If you are going to be sitting there entertaining the kids, when are you going to get sleep so that you are alert when it's your turn to drive? Your schedule seems way too tight to me.


----------



## Jenni1894 (Apr 1, 2011)

My favorite thing was taking a small cookie sheet (or buying one!) It made a great surface for coloring! Plus we had to make quite a few bathroom breaks. DS got to pick a magnet from each state (we drove from IL to key West, FL, plus made stops at Panama City Beach and Disney then back).

And he loved those magic pen marker sets. He was 3 (and I was prg. w/ODD).

I also bought a few small $$ store items (cards, squishy things, stationary sets...etc) and wrapped them and he would get one (a new toy) every so often.

And everytime we stopped, I let him out and run wild. We played lots of games of tag!


----------



## columbusmomma (Oct 31, 2006)

subbing, lots of long road trips and vaca coming!


----------



## waiting2bemommy (Dec 2, 2007)

well, we are on the road. We skipped Bible study....we decided the idea of dressing up and then changing afterwards with two cranky tired kids seemed like a bad start to the trip. So we're on the road now. I have my fingers crossed that the kids sleep so that whoever isn't driving can also sleep. I will update, hopefully not with my foot in my mouth about our road trip ambitions, lol. So far transformers and the magnadoodle are doing the trick.


----------



## jenniferlynne (Jun 17, 2006)

Hope your trip is going well!

You've gotten a lot of great suggestions here. I second the suggestion of audiobooks. We do that all the time, and my kids love it, especially if they can have their own headsets. Sometimes we all listen together, but other times they either take turns or we use one of those splitters that allows you to plug two sets of headphones into one iPod. That way I don't have to listen to Charlotte's Web for the 900th time! 

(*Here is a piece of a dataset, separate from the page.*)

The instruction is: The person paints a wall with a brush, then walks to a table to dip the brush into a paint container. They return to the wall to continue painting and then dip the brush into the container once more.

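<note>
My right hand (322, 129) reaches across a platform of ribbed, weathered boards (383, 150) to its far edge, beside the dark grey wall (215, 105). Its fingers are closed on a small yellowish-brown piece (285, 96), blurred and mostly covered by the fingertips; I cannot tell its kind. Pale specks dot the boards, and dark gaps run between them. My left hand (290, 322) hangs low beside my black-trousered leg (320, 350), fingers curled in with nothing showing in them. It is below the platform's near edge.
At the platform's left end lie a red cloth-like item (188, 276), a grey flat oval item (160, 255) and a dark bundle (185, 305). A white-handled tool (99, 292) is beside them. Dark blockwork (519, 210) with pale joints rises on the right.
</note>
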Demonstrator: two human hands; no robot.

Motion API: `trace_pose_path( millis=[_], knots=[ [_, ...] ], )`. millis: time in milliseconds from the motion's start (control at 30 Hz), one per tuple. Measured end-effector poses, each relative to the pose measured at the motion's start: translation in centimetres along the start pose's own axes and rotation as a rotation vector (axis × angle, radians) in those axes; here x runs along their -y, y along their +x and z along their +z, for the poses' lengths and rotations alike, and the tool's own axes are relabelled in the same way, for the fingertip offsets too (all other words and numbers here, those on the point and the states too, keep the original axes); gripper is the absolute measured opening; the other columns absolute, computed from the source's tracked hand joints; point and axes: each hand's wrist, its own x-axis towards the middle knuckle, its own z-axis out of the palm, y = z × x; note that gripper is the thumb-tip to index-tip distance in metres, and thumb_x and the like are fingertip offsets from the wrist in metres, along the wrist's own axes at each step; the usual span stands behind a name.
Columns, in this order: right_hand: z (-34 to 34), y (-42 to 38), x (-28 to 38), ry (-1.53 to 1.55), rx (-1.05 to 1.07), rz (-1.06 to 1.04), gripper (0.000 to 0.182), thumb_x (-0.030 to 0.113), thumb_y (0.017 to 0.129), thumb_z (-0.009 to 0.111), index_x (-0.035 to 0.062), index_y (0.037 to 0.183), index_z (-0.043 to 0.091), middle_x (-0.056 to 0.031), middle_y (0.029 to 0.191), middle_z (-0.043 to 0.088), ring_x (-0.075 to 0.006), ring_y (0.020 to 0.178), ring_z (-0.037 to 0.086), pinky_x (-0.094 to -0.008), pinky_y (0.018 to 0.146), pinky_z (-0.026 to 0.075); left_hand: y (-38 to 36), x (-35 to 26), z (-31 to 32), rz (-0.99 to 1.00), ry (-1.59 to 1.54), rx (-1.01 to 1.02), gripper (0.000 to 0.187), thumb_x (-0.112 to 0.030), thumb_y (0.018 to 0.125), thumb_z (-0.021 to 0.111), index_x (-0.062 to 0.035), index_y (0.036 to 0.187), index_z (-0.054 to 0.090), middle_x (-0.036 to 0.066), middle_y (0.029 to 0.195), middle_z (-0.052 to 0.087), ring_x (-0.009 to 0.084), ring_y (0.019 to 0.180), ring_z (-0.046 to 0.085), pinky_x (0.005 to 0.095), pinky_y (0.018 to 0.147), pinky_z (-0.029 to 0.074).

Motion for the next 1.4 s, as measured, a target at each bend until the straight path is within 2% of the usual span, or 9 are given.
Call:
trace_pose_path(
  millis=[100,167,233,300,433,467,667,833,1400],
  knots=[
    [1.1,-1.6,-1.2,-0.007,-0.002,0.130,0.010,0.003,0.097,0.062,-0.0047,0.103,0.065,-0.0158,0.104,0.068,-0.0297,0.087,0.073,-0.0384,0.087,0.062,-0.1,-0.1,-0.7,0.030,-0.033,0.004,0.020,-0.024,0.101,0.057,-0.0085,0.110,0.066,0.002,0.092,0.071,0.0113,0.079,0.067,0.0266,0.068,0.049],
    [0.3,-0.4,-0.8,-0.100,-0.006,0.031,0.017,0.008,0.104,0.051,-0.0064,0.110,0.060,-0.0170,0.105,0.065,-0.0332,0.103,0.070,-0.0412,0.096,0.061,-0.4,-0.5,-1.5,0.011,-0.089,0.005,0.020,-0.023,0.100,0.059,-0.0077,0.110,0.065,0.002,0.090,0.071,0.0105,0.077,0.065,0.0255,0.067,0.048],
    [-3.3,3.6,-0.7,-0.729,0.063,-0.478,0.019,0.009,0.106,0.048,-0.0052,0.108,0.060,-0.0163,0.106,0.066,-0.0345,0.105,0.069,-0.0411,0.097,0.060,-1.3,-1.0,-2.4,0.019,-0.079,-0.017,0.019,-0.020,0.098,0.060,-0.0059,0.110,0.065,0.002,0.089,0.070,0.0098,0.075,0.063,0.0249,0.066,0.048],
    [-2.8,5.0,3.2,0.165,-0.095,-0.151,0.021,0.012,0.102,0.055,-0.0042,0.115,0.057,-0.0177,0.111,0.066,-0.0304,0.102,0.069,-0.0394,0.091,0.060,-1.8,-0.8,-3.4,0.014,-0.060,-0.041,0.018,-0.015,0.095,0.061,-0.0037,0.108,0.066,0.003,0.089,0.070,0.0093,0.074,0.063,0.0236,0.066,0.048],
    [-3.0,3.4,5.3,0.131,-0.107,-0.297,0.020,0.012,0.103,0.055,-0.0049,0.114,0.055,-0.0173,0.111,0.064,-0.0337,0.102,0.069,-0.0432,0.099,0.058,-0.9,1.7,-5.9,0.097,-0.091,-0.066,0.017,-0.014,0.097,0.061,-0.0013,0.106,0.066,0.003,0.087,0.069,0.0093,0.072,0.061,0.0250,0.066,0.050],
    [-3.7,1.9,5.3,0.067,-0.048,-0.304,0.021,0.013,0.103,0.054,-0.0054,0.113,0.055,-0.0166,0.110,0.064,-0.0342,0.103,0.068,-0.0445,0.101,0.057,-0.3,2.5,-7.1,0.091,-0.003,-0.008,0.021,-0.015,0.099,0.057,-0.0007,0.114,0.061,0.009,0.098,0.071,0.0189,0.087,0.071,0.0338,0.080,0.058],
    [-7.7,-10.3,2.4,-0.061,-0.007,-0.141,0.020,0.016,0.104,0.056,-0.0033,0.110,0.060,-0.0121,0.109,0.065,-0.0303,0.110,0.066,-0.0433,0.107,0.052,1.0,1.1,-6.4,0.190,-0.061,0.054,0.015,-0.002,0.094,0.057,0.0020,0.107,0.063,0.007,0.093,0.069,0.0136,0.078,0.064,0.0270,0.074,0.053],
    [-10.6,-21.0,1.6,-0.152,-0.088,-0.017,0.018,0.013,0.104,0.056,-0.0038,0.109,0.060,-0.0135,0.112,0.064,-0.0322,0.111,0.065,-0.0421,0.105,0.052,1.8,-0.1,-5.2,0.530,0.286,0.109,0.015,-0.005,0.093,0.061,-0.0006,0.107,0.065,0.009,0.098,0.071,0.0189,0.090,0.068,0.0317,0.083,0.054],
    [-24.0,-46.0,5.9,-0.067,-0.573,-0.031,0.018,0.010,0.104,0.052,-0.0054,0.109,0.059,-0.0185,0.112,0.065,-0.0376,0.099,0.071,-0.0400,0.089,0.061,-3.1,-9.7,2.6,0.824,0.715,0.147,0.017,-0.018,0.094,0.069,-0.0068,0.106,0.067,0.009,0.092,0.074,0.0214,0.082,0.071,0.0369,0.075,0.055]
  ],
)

My kids also love art activities in the car. I recently did a blog post about the activities I made for them to keep the occupied on an 8-hour drive. It's probably too late to help you out for this trip, but maybe you'll get some ideas for a future one:

http://willandkateinluxembourg.blogspot.com/2011/04/how-to-survive-long-road-trip-with.html

Good luck!


----------



## 2xy (Nov 30, 2008)

I know I'm late on this, but when mine were little I always brought a bottle of bubble-soap with us. They loved chasing bubbles at rest stops.


----------



## Greenmama13 (Nov 24, 2006)

I usually hit the dollar store before we go on a road trip. I just look for little things that will keep them busy - some of which others have suggested: pipe cleaners, little animals, a new coloring book, puzzles, etc... One thing I have used before that works well are balloons. Although we don't use them anymore - once one popped while we were in the car and nearly gave my dh a heart attack so now they are banned







. But our two kids would toss them back and forth and that would entertain them for a while. Someone mentioned crayons melting in the car - we have started using those new crayola colored pencils in the car. You turn them for a new point so you don't have to sharpen them. I also go to the local thrift store and buy a bunch of new kids books at 4/$1 so they have new books to read.

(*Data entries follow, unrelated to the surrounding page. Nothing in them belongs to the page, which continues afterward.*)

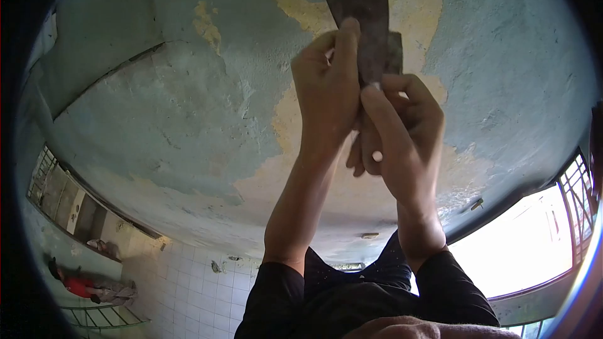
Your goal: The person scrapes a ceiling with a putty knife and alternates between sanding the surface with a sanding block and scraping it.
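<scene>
A paint scraper (375, 44) with a dark, flared metal blade is held up in front of the wall. My left hand (326, 91) is closed, with its thumb pressed on the blade's left side. Lower down, my right hand (411, 132) is closed around the narrow end of the blade, thumb in front. A second dark, flat piece (395, 53) shows behind the blade on the right. Between my wrists hangs a handle end with a round hole, partly covered by my right hand.
The pale green wall (157, 132) has bare yellowish patches (418, 12) where paint is gone. At the right is a bright window opening (515, 245) with bars. White tiles (195, 282) lie at lower left, near a person in red (78, 285) and a green metal rail (103, 318).
</scene>
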A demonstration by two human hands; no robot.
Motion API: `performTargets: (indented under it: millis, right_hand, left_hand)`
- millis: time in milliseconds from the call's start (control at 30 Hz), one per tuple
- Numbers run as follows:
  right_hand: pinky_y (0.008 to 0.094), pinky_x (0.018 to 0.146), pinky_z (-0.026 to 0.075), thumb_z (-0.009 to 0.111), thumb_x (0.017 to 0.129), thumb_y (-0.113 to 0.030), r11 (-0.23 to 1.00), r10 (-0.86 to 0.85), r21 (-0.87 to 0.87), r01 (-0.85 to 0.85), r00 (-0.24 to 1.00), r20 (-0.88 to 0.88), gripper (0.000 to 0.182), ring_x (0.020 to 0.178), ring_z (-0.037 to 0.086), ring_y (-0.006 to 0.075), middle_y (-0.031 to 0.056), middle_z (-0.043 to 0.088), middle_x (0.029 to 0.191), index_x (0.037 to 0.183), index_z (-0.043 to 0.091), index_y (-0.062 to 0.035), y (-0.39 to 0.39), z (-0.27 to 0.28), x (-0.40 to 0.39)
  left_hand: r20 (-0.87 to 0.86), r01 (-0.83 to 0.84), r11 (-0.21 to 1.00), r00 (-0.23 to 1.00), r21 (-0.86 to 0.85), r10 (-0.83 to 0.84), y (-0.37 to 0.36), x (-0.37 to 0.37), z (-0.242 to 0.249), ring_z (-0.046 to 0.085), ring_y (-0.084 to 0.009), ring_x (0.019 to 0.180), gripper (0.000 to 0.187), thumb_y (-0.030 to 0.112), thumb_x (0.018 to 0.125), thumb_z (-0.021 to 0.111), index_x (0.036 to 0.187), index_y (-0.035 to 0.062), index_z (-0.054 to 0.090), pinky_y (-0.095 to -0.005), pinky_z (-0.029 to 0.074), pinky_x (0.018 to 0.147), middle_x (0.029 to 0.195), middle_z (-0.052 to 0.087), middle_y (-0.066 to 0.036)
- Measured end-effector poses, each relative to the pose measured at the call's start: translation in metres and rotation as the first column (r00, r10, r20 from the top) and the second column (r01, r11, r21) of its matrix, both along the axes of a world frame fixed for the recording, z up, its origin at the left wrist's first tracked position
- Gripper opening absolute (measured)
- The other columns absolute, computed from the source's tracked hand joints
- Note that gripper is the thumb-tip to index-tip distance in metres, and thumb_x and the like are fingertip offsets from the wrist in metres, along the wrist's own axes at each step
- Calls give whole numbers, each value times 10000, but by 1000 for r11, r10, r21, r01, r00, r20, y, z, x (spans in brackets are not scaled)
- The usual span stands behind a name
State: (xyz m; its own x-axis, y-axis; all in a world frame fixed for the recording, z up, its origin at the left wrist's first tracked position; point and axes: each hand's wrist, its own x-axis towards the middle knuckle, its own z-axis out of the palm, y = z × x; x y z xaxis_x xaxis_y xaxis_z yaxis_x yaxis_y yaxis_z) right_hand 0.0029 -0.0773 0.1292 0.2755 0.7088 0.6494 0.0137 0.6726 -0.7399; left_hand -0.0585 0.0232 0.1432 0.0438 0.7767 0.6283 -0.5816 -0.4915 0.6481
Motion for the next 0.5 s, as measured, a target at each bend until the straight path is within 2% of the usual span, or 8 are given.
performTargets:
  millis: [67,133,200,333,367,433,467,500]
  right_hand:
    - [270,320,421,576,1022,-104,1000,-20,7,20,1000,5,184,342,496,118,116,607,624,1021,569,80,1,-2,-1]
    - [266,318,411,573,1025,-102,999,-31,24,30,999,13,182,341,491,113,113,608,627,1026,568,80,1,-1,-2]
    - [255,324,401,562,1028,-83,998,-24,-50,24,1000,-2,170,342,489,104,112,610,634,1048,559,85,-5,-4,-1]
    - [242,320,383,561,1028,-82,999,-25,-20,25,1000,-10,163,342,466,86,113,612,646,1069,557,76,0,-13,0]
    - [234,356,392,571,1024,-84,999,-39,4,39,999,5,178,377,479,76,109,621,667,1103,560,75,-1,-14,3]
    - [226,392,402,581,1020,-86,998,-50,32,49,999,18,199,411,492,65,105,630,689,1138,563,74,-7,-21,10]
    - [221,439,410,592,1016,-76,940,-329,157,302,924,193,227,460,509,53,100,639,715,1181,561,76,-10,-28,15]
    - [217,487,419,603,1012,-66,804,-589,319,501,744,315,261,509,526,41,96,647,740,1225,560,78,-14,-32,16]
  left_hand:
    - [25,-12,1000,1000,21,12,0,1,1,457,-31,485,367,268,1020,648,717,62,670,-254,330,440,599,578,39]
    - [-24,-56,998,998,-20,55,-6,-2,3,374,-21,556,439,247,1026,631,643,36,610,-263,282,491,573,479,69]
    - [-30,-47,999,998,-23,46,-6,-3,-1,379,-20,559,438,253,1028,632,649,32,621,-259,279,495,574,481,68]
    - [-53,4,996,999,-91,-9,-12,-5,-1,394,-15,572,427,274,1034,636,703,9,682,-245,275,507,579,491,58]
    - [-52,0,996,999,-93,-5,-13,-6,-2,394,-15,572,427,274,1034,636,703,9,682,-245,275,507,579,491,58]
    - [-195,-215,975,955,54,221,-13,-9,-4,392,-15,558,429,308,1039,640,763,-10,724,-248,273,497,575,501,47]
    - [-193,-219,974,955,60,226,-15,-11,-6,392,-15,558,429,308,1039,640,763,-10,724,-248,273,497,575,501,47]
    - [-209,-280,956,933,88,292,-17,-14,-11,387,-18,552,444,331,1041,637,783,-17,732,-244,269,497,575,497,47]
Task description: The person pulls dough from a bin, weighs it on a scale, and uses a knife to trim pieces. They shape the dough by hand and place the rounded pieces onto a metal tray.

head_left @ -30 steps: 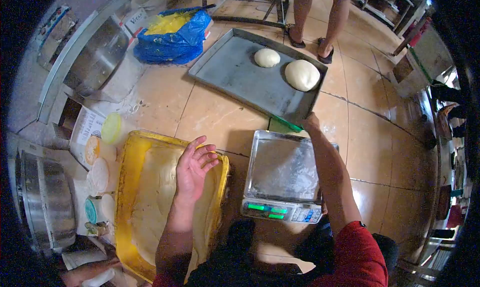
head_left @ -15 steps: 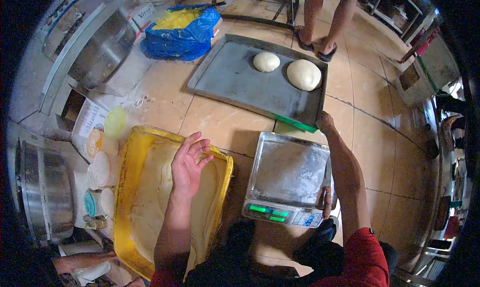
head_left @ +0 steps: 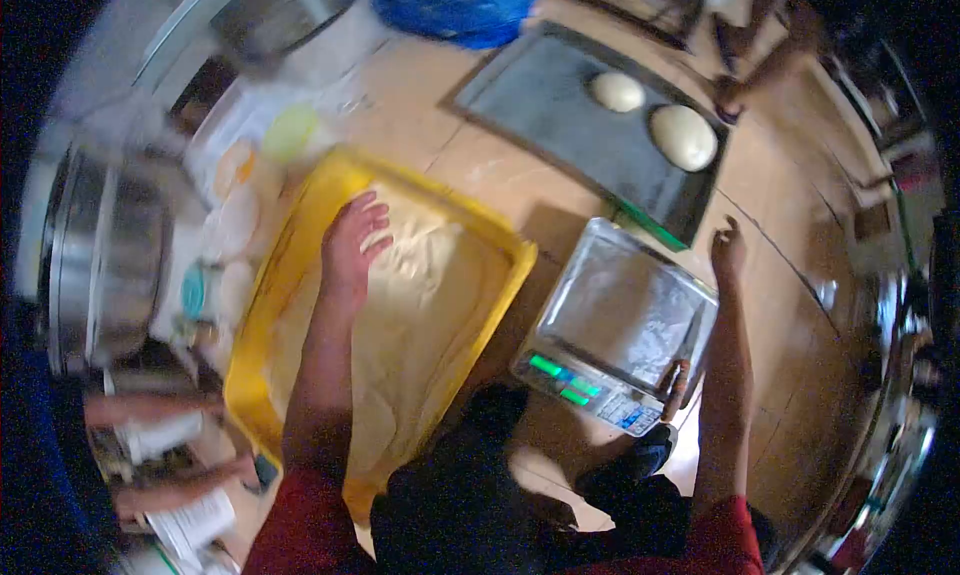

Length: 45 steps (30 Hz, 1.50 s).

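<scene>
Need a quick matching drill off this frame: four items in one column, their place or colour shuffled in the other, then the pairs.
Items
1. left hand
2. right hand
3. two dough balls
4. scale

Places or colours
A. on the grey tray
B. on the dough in the yellow tub
C. on the floor, green digits lit on its front
D. open, beside the far right corner of the scale pan

Pairs: 1-B, 2-D, 3-A, 4-C
</scene>
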Each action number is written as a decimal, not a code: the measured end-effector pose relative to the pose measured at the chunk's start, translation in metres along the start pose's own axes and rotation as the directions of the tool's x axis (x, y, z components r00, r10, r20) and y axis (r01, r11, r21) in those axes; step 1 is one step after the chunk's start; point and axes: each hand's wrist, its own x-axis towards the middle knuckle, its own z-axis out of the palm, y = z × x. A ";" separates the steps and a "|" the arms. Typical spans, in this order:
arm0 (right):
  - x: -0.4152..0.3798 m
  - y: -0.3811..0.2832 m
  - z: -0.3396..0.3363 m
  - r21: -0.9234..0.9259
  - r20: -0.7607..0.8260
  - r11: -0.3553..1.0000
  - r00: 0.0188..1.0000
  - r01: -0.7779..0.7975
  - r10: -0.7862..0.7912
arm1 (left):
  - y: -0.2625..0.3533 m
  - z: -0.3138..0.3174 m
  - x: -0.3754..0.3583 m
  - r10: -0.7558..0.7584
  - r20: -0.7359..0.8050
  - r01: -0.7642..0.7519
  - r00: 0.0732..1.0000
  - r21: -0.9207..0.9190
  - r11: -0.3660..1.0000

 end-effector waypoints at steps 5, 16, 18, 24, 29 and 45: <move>-0.075 -0.012 -0.057 -0.157 0.086 0.988 0.996 -0.005 0.019 | -0.068 -0.154 0.026 0.240 -0.070 -0.041 0.968 0.902 0.429; -0.243 -0.066 -0.095 -0.354 0.407 0.887 0.805 -0.296 0.432 | -0.123 -0.039 -0.039 -0.088 0.436 -0.444 0.895 0.890 -0.101; -0.248 -0.082 -0.096 -0.404 0.446 0.897 0.818 -0.178 0.363 | -0.165 -0.034 -0.028 0.004 0.587 -0.561 0.809 0.776 -0.287; -0.256 -0.037 -0.071 -0.429 0.182 0.902 0.975 -0.042 0.132 | -0.173 -0.005 -0.039 0.413 0.545 -0.393 0.729 -0.160 0.906; -0.237 -0.054 -0.050 -0.288 0.139 0.953 0.989 0.094 -0.056 | -0.199 0.002 -0.001 -0.055 0.751 -0.734 0.658 0.623 -0.269; -0.264 -0.314 0.065 0.804 0.246 0.590 0.945 -0.074 -0.217 | -0.146 0.063 0.040 -0.408 0.288 -0.378 0.866 0.912 -0.159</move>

I'm heading out on a road trip myself this summer - so will be looking for tips from others...


----------



## rutabega (May 15, 2007)

You should be at your destination right about now, if you kept to your schedule. How'd it go?


----------



## Storm Bride (Mar 2, 2005)

Well, I'm not the OP, but I'm glad I read this. I can't believe it never occurred to me to take pipe cleaners in the car! DD1 creates all kinds of neat stuff with pipe cleaners! So, thanks to whoever posted that.


----------



## swede (Nov 21, 2010)

Quote:


> Originally Posted by *jenniferlynne*
> 
> Hope your trip is going well!
> 
> ...


I just checked out your post - that stuff is great -and things I hadn't heard of before - like the sandpaper/yarn idea. Thanks!


----------



## waiting2bemommy (Dec 2, 2007)

Well. A million years later, I finally have a chance to update.

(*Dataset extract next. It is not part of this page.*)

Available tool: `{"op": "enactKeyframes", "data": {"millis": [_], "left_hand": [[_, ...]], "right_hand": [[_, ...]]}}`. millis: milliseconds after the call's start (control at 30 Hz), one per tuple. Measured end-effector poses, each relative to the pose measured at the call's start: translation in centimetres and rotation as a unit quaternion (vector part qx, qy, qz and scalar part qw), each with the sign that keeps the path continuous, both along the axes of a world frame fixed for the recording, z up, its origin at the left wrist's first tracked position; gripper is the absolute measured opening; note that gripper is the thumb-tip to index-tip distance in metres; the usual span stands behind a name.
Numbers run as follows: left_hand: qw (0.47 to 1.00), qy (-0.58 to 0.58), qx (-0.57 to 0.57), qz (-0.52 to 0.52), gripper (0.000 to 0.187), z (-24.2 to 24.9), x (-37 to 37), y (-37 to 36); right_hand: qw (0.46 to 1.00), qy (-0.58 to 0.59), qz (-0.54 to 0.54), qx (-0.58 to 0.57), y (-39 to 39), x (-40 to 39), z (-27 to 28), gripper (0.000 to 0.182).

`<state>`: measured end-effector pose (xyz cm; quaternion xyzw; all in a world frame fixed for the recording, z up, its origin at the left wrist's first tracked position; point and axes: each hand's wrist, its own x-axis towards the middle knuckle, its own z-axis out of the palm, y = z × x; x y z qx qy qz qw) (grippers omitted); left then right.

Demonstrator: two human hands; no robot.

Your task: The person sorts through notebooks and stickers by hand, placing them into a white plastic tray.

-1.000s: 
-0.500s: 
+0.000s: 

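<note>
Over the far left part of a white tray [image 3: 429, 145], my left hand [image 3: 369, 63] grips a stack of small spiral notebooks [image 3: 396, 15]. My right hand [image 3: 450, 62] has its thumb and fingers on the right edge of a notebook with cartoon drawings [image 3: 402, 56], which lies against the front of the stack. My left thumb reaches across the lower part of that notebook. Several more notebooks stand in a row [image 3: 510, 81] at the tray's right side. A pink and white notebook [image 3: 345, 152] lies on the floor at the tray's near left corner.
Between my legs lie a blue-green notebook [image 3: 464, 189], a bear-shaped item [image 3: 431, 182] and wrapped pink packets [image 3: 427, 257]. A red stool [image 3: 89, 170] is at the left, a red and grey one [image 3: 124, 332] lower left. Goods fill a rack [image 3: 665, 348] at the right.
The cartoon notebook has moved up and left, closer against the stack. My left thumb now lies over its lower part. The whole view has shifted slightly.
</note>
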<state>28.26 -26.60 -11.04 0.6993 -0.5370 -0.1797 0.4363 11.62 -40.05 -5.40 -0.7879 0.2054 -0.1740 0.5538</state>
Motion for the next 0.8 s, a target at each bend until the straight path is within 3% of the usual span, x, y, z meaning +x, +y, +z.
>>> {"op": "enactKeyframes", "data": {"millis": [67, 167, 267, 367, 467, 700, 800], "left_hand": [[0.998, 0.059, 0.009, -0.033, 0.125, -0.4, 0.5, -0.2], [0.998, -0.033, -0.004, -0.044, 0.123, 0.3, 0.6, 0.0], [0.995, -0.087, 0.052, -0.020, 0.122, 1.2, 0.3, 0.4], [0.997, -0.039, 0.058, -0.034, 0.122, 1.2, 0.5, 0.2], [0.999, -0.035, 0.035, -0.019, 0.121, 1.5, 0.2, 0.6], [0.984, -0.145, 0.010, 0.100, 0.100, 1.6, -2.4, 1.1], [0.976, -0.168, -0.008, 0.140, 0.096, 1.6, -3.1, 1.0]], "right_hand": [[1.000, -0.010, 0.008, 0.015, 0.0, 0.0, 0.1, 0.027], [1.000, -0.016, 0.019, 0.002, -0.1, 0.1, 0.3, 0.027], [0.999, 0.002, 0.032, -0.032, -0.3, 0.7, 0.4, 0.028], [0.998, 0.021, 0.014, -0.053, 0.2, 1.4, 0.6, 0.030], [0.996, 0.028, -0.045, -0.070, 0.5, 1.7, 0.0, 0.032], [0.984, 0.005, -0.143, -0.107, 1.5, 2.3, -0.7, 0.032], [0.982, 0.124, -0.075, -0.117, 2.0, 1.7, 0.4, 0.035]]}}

We got here a few minutes after 10 PM on Thursday. All in all the trip took us about 25 hours vs the 22 hours that the GPS predicted. I think that is awesome for traveling with two small kids in a tightly packed car with no AC, driving through the south.

The night time was fine. We drove til early morning, taking turns, and the kids slept. We did stop for pee breaks and gas, and at 2:30 AM when we stopped we took them out of the car, changed dd's pullup, took ds pee and then gave them cheezits, which was novel enough that they stuffed their faces nonstop for abut 15 minutes, in complete silence, before falling back asleep.

We ate breakfast at a waffle house and that was where I changed them out of their pj's, did dd's hair and washed them up a bit. That stop took about 45 minutes. Then we stopped again midmorning because our windshield wipers are old and it was raining heavily. we couldn't find anywhere near the interstate to buy new wiper blades so we just pulled over and sang songs and let the worst of the storm pass. (OK, actually I took ds out and he splashed in the puddles in the parking lot.) That was about a 20 minute stop.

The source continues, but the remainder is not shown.